(Exercise directions): Exact copy, no pictures: reproduce every record below as it stands.

(Material for this exercise):

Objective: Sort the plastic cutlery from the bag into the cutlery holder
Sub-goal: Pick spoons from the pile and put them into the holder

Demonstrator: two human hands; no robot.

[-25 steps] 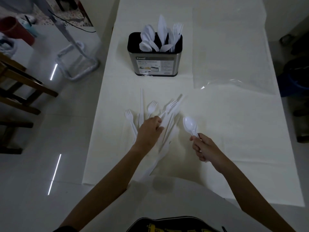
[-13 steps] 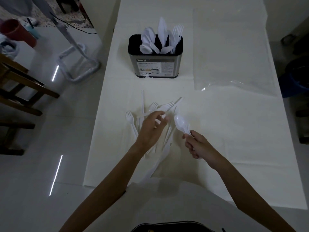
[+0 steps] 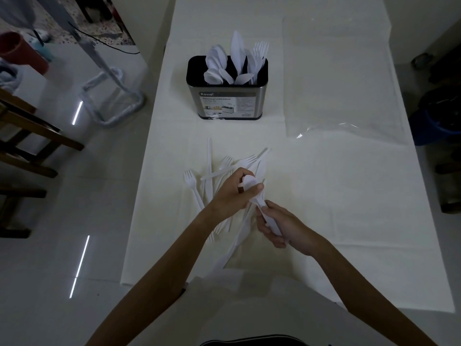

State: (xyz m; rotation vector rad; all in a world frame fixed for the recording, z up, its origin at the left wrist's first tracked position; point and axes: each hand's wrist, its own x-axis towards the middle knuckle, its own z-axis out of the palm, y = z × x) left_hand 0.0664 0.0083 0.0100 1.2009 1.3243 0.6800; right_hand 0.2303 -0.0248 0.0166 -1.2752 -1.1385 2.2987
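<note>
Only the head cam on this one, so here goes. Progress first: the cutlery holder (image 3: 227,106) at the far side of the tabletop (image 3: 349,196) already has a fair bunch standing in it, with spoon bowls to the left, knives in the middle and forks on the right. The bag (image 3: 341,83) lies flat just right of the holder and looks emptied. There's still a loose pile (image 3: 219,168) of forks and knives spread on the tabletop nearer me, plus one fork (image 3: 190,180) lying at its left edge. I'd call it roughly halfway, but it's hard to count in this dim light.

Both hands are over the near side of the pile, touching each other. The right hand (image 3: 282,228) is wrapped round the handle of a white spoon (image 3: 259,202). The left hand (image 3: 229,196) has its fingertips curled onto a spoon bowl at the top. I can't tell if that's the same spoon or a second one being stacked on it.

A second ago the right hand held its spoon off to the right, well apart, while the left was down in the pile. Now the left has lifted and the two have met in the middle. Holder and bag haven't budged.
</note>
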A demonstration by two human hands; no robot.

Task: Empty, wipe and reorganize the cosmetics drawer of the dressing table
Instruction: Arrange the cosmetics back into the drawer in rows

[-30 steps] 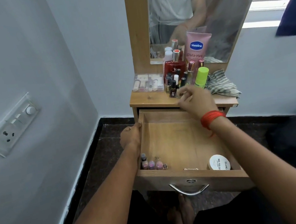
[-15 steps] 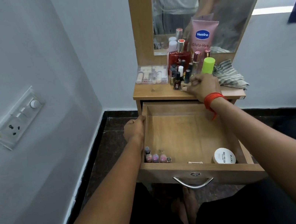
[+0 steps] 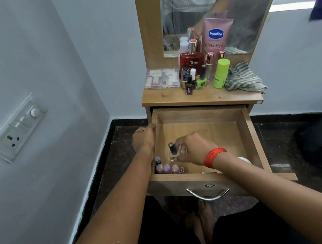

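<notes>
The wooden drawer (image 3: 249, 129) of the dressing table stands pulled out. My right hand (image 3: 191, 148) is inside it near the front left, shut on a small clear nail polish bottle (image 3: 172, 151) with a black cap, held upright. Just in front of that bottle a row of small pink and purple bottles (image 3: 166, 168) stands along the drawer's front wall. My left hand (image 3: 143, 138) grips the drawer's left edge. A white round jar (image 3: 245, 159) sits at the front right, mostly hidden by my right wrist. Several cosmetics (image 3: 196, 72) stand on the tabletop.
A pink Vaseline tube (image 3: 216, 32) leans against the mirror (image 3: 244, 13). A clear palette box (image 3: 161, 79) lies on the tabletop's left, a striped cloth (image 3: 244, 79) on its right. A wall with a switch panel (image 3: 17, 127) is close on the left. My bare feet (image 3: 202, 227) are under the drawer.
My right hand left the tabletop cluster and came down into the drawer's front left with a small black-capped bottle. My left hand stayed on the drawer's edge.
</notes>
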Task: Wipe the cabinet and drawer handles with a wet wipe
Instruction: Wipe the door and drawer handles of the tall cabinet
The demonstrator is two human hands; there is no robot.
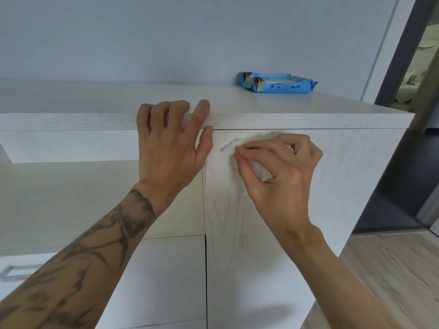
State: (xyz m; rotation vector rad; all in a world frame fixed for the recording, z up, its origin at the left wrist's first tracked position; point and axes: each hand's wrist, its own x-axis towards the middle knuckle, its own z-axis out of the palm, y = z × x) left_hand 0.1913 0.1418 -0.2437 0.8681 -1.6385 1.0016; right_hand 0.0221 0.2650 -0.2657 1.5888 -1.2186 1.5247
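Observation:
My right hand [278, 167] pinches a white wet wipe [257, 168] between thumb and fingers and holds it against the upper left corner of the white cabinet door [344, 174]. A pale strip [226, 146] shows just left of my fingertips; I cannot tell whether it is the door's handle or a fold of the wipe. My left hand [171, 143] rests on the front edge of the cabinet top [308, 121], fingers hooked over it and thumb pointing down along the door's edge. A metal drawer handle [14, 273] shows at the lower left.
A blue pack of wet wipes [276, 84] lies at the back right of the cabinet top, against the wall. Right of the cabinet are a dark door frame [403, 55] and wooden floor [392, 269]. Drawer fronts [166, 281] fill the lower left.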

(Exercise solution):
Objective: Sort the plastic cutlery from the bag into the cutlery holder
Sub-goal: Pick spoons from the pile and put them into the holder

Demonstrator: two human hands; no robot.

[-25 steps] 
[-13 steps] 
[+0 steps] 

State: (xyz m; rotation vector rad; all in a world frame fixed for the recording, z up, its origin at the left wrist's first tracked position; point and axes: each hand's wrist, its own x-axis towards the middle knuckle, its own z-axis out of the palm, y = z × x) left_hand 0.0664 0.0083 0.0100 1.2009 1.3243 0.6800; right_hand 0.2303 -0.0248 0.0166 -1.2752 -1.1385 2.2987
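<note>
Only the head cam on this one, so here goes. Progress first: the cutlery holder (image 3: 227,106) at the far side of the tabletop (image 3: 349,196) already has a fair bunch standing in it, with spoon bowls to the left, knives in the middle and forks on the right. The bag (image 3: 341,83) lies flat just right of the holder and looks emptied. There's still a loose pile (image 3: 219,168) of forks and knives spread on the tabletop nearer me, plus one fork (image 3: 190,180) lying at its left edge. I'd call it roughly halfway, but it's hard to count in this dim light.

Both hands are over the near side of the pile, touching each other. The right hand (image 3: 282,228) is wrapped round the handle of a white spoon (image 3: 259,202). The left hand (image 3: 229,196) has its fingertips curled onto a spoon bowl at the top. I can't tell if that's the same spoon or a second one being stacked on it.

A second ago the right hand held its spoon off to the right, well apart, while the left was down in the pile. Now the left has lifted and the two have met in the middle. Holder and bag haven't budged.
</note>
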A demonstration by two human hands; no robot.

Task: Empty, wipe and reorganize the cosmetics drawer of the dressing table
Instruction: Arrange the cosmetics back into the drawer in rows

[-30 steps] 
[-15 steps] 
[+0 steps] 

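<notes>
The wooden drawer (image 3: 249, 129) of the dressing table stands pulled out. My right hand (image 3: 191, 148) is inside it near the front left, shut on a small clear nail polish bottle (image 3: 172, 151) with a black cap, held upright. Just in front of that bottle a row of small pink and purple bottles (image 3: 166, 168) stands along the drawer's front wall. My left hand (image 3: 143, 138) grips the drawer's left edge. A white round jar (image 3: 245, 159) sits at the front right, mostly hidden by my right wrist. Several cosmetics (image 3: 196, 72) stand on the tabletop.
A pink Vaseline tube (image 3: 216, 32) leans against the mirror (image 3: 244, 13). A clear palette box (image 3: 161, 79) lies on the tabletop's left, a striped cloth (image 3: 244, 79) on its right. A wall with a switch panel (image 3: 17, 127) is close on the left. My bare feet (image 3: 202, 227) are under the drawer.
My right hand left the tabletop cluster and came down into the drawer's front left with a small black-capped bottle. My left hand stayed on the drawer's edge.
</notes>
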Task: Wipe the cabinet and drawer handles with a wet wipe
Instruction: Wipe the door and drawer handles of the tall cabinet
The demonstrator is two human hands; there is no robot.
State: (xyz m; rotation vector rad; all in a world frame fixed for the recording, z up, its origin at the left wrist's first tracked position; point and axes: each hand's wrist, its own x-axis towards the middle knuckle, its own z-axis out of the palm, y = z × x) left_hand 0.1913 0.1418 -0.2437 0.8681 -1.6385 1.0016; right_hand 0.0221 0.2650 -0.2657 1.5888 -1.2186 1.5247
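Observation:
My right hand [278, 167] pinches a white wet wipe [257, 168] between thumb and fingers and holds it against the upper left corner of the white cabinet door [344, 174]. A pale strip [226, 146] shows just left of my fingertips; I cannot tell whether it is the door's handle or a fold of the wipe. My left hand [171, 143] rests on the front edge of the cabinet top [308, 121], fingers hooked over it and thumb pointing down along the door's edge. A metal drawer handle [14, 273] shows at the lower left.
A blue pack of wet wipes [276, 84] lies at the back right of the cabinet top, against the wall. Right of the cabinet are a dark door frame [403, 55] and wooden floor [392, 269]. Drawer fronts [166, 281] fill the lower left.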

No more output is needed for this exercise.